**Exercise details**
Once you have read the listing below, write all of it out again exactly.

**Information shown**
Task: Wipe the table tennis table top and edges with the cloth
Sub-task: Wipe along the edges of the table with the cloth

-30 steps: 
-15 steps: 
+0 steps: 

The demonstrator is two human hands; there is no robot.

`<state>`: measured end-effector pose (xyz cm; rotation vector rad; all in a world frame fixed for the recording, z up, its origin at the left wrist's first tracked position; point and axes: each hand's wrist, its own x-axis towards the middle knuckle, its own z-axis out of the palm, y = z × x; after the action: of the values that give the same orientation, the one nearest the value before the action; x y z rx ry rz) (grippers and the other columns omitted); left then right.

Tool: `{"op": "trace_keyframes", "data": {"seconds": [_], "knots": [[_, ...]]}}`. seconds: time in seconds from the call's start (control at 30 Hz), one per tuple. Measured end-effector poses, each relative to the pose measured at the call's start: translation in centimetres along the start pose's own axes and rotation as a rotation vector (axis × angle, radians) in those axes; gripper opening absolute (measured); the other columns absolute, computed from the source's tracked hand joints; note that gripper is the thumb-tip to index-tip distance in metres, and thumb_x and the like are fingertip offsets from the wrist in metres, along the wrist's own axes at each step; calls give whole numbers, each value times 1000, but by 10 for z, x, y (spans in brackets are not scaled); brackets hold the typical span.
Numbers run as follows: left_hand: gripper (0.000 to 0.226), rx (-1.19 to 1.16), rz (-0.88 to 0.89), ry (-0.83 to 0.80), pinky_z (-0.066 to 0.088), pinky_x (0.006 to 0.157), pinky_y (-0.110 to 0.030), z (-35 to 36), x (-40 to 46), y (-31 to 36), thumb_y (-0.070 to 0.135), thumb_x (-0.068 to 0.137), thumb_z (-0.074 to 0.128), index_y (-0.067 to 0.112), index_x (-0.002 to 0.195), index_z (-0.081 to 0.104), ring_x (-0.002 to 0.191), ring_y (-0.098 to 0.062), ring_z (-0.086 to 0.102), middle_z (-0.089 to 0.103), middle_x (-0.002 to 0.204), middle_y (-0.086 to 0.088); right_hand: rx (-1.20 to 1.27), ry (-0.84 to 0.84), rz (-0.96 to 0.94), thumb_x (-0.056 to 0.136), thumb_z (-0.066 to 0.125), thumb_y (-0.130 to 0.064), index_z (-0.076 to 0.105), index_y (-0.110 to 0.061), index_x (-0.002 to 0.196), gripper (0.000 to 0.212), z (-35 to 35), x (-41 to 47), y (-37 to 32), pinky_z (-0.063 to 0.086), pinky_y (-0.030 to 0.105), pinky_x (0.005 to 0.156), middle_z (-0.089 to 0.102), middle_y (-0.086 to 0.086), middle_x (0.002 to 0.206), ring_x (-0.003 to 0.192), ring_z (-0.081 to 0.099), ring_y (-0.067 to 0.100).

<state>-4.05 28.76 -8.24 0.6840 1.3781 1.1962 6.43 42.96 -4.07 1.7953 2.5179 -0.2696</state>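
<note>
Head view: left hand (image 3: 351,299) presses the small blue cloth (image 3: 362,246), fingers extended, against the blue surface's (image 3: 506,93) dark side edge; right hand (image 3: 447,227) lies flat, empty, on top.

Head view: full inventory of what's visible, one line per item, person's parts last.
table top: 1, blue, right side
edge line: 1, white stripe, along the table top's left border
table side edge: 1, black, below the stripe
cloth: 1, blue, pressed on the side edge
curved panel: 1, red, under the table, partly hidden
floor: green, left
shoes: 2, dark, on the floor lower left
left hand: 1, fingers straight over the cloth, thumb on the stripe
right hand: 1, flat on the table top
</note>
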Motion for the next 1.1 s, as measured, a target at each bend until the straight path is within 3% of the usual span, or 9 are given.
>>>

**Result for this exercise**
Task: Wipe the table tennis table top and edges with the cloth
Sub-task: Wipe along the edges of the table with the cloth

-30 steps: 
-15 steps: 
+0 steps: 

The demonstrator is two human hands; there is no robot.

`<state>`: measured end-effector pose (xyz cm; rotation vector rad; all in a world frame fixed for the recording, z up, its origin at the left wrist's first tracked position; point and axes: each hand's wrist, its own x-axis towards the middle knuckle, its own z-axis out of the palm, y = z × x; after the action: of the values that give the same orientation, the one nearest the value before the action; x y z rx ry rz) (grippers and the other columns omitted); left then right.

Tool: `{"op": "trace_keyframes", "data": {"seconds": [_], "knots": [[_, ...]]}}`. seconds: time in seconds from the call's start (control at 30 Hz), one per tuple. Measured end-effector poses, each relative to the pose measured at the call's start: translation in centimetres along the start pose's own axes and rotation as a rotation vector (axis × angle, radians) in those axes; gripper opening absolute (measured); the other columns absolute, computed from the source's tracked hand joints; note that gripper is the thumb-tip to index-tip distance in metres, and thumb_x and the like are fingertip offsets from the wrist in metres, along the wrist's own axes at each step; calls give whole numbers, each value times 1000, but by 10 for z, x, y (spans in brackets are not scaled); brackets hold the typical span.
Numbers run as follows: left_hand: gripper (0.000 to 0.226), rx (-1.19 to 1.16), rz (-0.88 to 0.89), ry (-0.83 to 0.80), pinky_z (-0.066 to 0.088), pinky_x (0.006 to 0.157), pinky_y (-0.110 to 0.030), z (-35 to 36), x (-40 to 46), y (-31 to 36), thumb_y (-0.070 to 0.135), thumb_x (-0.068 to 0.137), thumb_z (-0.074 to 0.128), index_y (-0.067 to 0.112), index_x (-0.002 to 0.195), index_z (-0.081 to 0.104), ring_x (-0.002 to 0.191), ring_y (-0.098 to 0.062), ring_z (-0.086 to 0.102), middle_z (-0.089 to 0.103), middle_x (-0.002 to 0.204), middle_y (-0.086 to 0.088); right_hand: rx (-1.20 to 1.27), ry (-0.84 to 0.84), rz (-0.96 to 0.94), thumb_x (-0.056 to 0.136), thumb_z (-0.066 to 0.125), thumb_y (-0.130 to 0.064), index_z (-0.076 to 0.105), index_y (-0.110 to 0.061), index_x (-0.002 to 0.196), gripper (0.000 to 0.212), z (-35 to 35), x (-41 to 47), y (-37 to 32), pinky_z (-0.063 to 0.086), pinky_y (-0.030 to 0.105), pinky_x (0.005 to 0.156), middle_z (-0.089 to 0.102), middle_y (-0.086 to 0.086), middle_x (0.002 to 0.206), ring_x (-0.003 to 0.192), ring_z (-0.081 to 0.099), ring_y (-0.067 to 0.100).

<state>-4.05 28.76 -8.24 0.6840 1.3781 1.1962 6.43 42.96 -4.07 1.7953 2.5179 -0.2696</state>
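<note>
Head view: left hand (image 3: 351,299) presses the small blue cloth (image 3: 362,246), fingers extended, against the blue surface's (image 3: 506,93) dark side edge; right hand (image 3: 447,227) lies flat, empty, on top.

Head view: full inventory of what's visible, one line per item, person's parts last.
table top: 1, blue, right side
edge line: 1, white stripe, along the table top's left border
table side edge: 1, black, below the stripe
cloth: 1, blue, pressed on the side edge
curved panel: 1, red, under the table, partly hidden
floor: green, left
shoes: 2, dark, on the floor lower left
left hand: 1, fingers straight over the cloth, thumb on the stripe
right hand: 1, flat on the table top
</note>
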Motion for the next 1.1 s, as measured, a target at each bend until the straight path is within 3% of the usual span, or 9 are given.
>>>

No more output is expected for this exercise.